After dust settled and the table was cleared there would always be two or three of us who’d linger with Mom and Dad to hear more stories as they drank their after-dinner coffee—plus Rachel, who would still be working her way through the main course.  They weren’t just meals, they were events, and we got to enjoy them every night.

It wasn’t until years later that I realized I’d learned the secret to fine dining during those rowdy family dinners:  it’s joy.

It took me so long to see it because for years I’d confused dining with the dinner, when it’s really more about the diners—more about who’s around the table than what’s on the table.  But in the years after leaving home, I found myself sitting through my share of business dinners with people who didn’t really care for each other, but were bound together by a common enterprise for gain.  Or worse, there were the dinners with people whose only bond seemed to be a mutually shared animosity:  they were all gnawing the same bone of contention and none would let it go.  Some of those were sumptuous dinners in fancy, expensive restaurants, but I didn’t enjoy them.  The tension was thicker than the fillets and the acrimony crustier than the Crème Brule.  I didn’t even really taste the food, let alone enjoy it.
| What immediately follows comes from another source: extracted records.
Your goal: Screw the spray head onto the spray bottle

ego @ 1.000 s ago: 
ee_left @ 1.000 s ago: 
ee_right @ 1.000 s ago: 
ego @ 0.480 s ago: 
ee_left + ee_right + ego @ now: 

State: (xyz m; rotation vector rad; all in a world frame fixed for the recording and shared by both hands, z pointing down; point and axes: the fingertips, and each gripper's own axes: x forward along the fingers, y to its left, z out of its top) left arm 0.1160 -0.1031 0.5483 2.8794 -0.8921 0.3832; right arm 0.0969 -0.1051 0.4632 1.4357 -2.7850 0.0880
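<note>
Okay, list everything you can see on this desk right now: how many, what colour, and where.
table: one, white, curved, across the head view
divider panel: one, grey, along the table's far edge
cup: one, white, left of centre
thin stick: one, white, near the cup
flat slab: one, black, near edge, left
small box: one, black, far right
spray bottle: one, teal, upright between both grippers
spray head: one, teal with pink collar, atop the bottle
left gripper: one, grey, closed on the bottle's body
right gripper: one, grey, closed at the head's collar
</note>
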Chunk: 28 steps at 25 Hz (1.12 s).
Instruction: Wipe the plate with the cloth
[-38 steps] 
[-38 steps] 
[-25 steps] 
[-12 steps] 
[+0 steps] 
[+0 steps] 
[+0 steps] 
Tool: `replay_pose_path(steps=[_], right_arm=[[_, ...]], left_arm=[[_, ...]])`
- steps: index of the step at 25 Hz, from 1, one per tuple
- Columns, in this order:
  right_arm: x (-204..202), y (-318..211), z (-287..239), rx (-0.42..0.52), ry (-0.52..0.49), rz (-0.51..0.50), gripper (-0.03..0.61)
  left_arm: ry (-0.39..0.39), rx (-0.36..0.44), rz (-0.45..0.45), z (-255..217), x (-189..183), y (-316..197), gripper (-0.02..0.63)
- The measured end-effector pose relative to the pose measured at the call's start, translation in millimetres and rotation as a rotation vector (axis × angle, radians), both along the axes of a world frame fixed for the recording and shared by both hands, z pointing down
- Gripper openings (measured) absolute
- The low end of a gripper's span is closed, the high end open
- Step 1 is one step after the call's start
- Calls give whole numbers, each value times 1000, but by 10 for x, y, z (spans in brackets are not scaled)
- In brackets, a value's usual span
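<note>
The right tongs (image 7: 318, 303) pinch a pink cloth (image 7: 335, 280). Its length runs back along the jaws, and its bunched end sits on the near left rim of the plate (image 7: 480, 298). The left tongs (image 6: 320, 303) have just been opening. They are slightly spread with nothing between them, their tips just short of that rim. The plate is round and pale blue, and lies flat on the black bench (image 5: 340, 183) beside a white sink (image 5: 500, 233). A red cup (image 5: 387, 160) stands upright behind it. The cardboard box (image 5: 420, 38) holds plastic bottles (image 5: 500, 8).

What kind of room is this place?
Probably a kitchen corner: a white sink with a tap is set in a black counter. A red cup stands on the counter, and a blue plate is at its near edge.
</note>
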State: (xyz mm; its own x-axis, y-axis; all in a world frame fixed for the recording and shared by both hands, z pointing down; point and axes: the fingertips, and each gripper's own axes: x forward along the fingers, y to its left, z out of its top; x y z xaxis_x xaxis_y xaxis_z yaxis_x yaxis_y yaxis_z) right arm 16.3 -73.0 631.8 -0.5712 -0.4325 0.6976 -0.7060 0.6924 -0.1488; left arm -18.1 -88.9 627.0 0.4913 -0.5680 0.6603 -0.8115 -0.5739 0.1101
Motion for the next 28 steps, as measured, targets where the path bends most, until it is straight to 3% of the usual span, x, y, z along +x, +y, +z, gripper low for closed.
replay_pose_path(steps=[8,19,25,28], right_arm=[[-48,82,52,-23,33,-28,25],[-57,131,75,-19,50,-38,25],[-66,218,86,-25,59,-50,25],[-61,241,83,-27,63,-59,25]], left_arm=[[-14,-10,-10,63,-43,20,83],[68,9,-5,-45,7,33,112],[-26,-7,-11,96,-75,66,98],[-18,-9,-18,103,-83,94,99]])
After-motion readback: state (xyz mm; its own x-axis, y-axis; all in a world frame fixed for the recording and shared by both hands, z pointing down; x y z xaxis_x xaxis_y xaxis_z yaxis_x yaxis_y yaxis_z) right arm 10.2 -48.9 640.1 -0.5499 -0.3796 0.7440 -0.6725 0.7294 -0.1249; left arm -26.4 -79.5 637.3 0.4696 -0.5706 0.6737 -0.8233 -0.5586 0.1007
It’s just like the Bible says:  “Better a dish of herbs where love is, than a fatted ox and hatred with it.”  Prv 15, 17.

And while Mom’s meals were far from “a dish of herbs,” it was the love that made those dinners something special, so special that even decades later I can still remember them, and they still bring a smile to my face.

It’s a good reminder for us parents to keep our focus on what really matters.  We don’t need fancy meals (or cars or houses or anything else).  “Gladness of heart is the very life of man,” and “One who is cheerful and gay while at table benefits from his food.”  Sir 30, 22, 25.  A “joyful heart is the health of the body,” Prv 17, 22, and the things of joy which make life “a continual feast” for “a light hearted man” (Prv 15, 15) are available to all of us—and we can give those things to our children, whether we serve them up with humble but venerable old mac & cheese or prime rib on a silver platter.  The food is the side dish, and it doesn’t matter so much what it is:  the love is the main course, and, as we used to sing at our dinner table, “there ain’t nothing like the real thing, baby.”